Aim of the task: Among the lines below, how many have the string "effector" in them? Only the number is wanted.

■ ■ ■

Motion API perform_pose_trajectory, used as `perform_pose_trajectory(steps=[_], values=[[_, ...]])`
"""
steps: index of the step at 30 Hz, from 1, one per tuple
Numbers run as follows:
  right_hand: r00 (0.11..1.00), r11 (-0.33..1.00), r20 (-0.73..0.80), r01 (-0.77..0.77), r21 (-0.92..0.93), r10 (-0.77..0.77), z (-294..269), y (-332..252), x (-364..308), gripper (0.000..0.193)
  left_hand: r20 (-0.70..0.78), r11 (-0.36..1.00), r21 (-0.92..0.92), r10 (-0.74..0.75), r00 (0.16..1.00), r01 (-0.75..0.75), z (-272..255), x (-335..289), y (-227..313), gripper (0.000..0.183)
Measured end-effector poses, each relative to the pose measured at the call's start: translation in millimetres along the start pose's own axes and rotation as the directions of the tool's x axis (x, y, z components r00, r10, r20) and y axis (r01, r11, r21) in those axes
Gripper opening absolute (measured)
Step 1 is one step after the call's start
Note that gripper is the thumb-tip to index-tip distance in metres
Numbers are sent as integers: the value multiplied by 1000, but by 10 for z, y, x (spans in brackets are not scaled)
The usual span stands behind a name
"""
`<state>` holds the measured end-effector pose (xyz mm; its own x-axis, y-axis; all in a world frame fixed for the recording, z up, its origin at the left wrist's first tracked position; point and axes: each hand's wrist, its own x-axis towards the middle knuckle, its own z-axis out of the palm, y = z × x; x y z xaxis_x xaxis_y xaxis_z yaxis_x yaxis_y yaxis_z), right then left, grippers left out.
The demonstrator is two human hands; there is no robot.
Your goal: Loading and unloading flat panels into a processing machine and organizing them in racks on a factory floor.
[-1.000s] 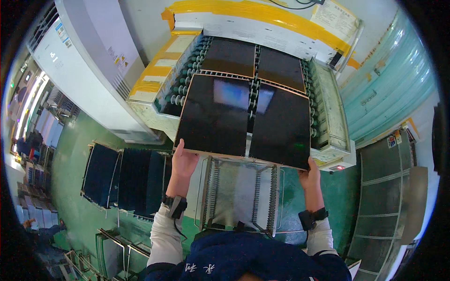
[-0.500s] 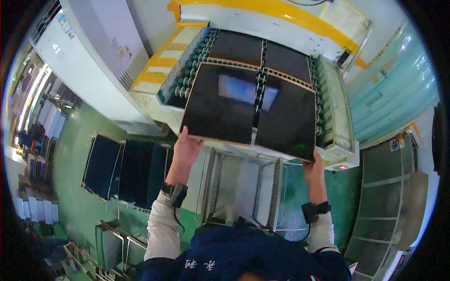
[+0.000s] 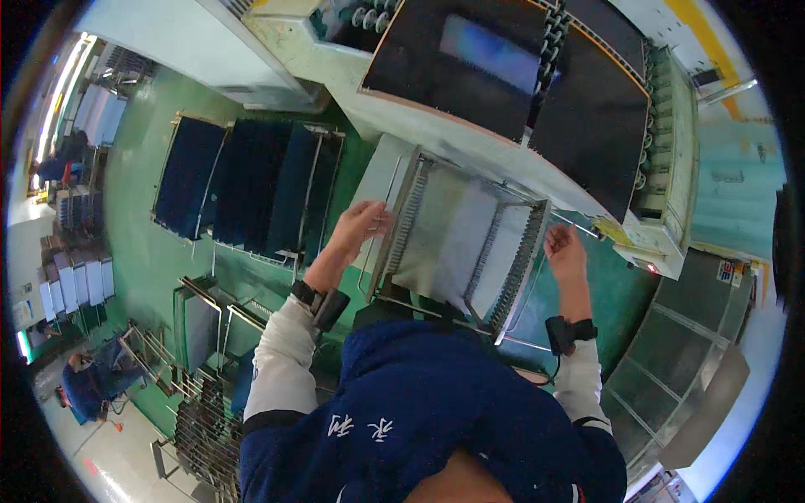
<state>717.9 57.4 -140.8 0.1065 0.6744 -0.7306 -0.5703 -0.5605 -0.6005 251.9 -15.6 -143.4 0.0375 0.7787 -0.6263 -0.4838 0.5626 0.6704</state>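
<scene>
My left hand (image 3: pixel 362 223) is off the panels, fingers stretched out and holding nothing, beside the left rail of a metal slotted rack (image 3: pixel 392 226). On the rack's other side, my right hand (image 3: pixel 566 250) has loosely curled fingers and nothing visible in it. The rack holds at least one pale, see-through sheet (image 3: pixel 444 230). Beyond it, a dark glossy panel (image 3: pixel 453 80) and a second dark panel (image 3: pixel 587 126) lie side by side on a roller conveyor (image 3: pixel 555 38). Their near edges face me, with both hands apart from them.
Dark blue sheets (image 3: pixel 264 189) stand in a rack on the green floor at left. Metal frames (image 3: pixel 201 327) are at lower left, near a seated person (image 3: pixel 92 386). A white cabinet (image 3: pixel 201 50) stands far left; a grey framed screen (image 3: pixel 671 352) leans at right.
Both hands have let go of the dark panels' near corners and drawn back toward me, down beside the slotted rack. The view has tilted down and turned, so the conveyor sits higher.
</scene>
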Motion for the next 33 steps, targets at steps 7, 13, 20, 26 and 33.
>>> perform_pose_trajectory(steps=[7,13,20,26,33], values=[[1000,973,-4,-31,-230,31,430,287,241,31,-127,983,166,-54,990,75,-235,-267,-756,25],[994,779,106,79,-622,-17,713,431,946,27,86,917,363,-207,975,162,81,-543,-1413,19],[985,729,156,158,-666,-71,947,682,1171,30,233,538,840,-241,942,-70,538,-743,-2483,40],[973,641,226,208,-739,-55,786,566,1308,34,230,339,934,-326,917,-113,977,-825,-2581,43],[972,598,220,224,-770,-80,811,640,1292,30,117,252,965,-145,982,-77,1066,-966,-2731,40]])
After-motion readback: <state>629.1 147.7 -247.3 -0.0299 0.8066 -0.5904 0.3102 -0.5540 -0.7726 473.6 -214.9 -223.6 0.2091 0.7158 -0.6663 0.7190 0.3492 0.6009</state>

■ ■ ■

Exercise result: 2